WHAT IS EXPECTED
Return only the lines from the top of the data down to the one that holds "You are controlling", both included, without any pictures.
[Start of Attachment]
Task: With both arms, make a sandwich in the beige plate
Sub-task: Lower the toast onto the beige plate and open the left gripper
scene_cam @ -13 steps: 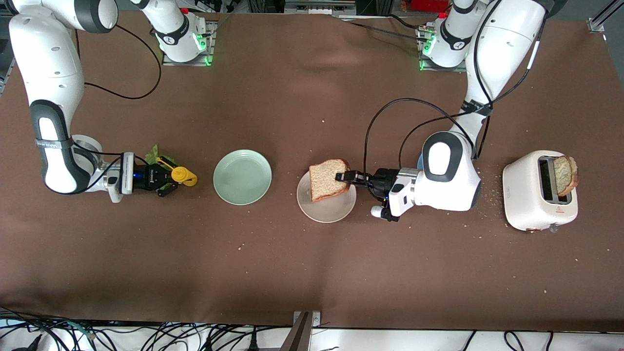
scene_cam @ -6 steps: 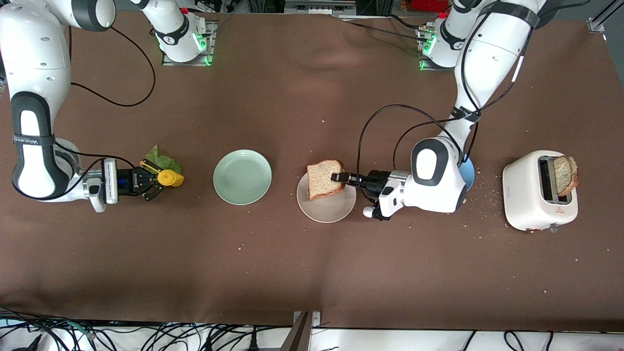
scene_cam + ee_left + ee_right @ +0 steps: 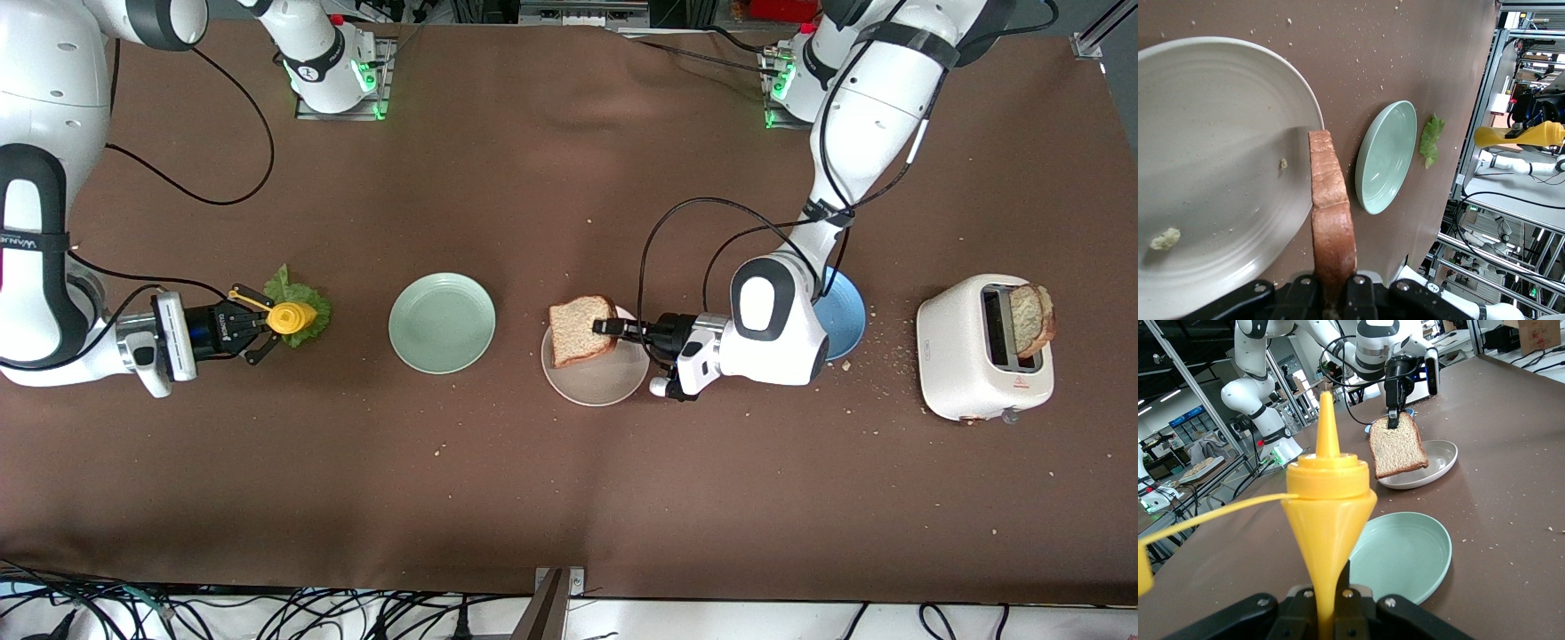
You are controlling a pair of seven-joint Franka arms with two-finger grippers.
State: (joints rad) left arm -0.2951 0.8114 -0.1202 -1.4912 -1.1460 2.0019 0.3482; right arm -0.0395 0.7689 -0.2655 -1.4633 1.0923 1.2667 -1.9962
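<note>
Bread slice has shifted in left claw over beige plate.

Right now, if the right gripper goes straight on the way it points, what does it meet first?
Probably the mint-green plate. The right gripper, shut on the yellow squeeze bottle, points along the table toward it; height is unclear, so it may pass above.

left gripper: bread slice held over beige plate | right gripper: yellow squeeze bottle held over lettuce leaf
</note>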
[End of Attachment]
SOLUTION
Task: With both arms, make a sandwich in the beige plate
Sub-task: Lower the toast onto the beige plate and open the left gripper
scene_cam @ -13 steps: 
scene_cam @ -6 steps: 
scene_cam + ee_left + ee_right @ +0 steps: 
You are controlling a pair of seven-joint Franka arms with two-finger grippers.

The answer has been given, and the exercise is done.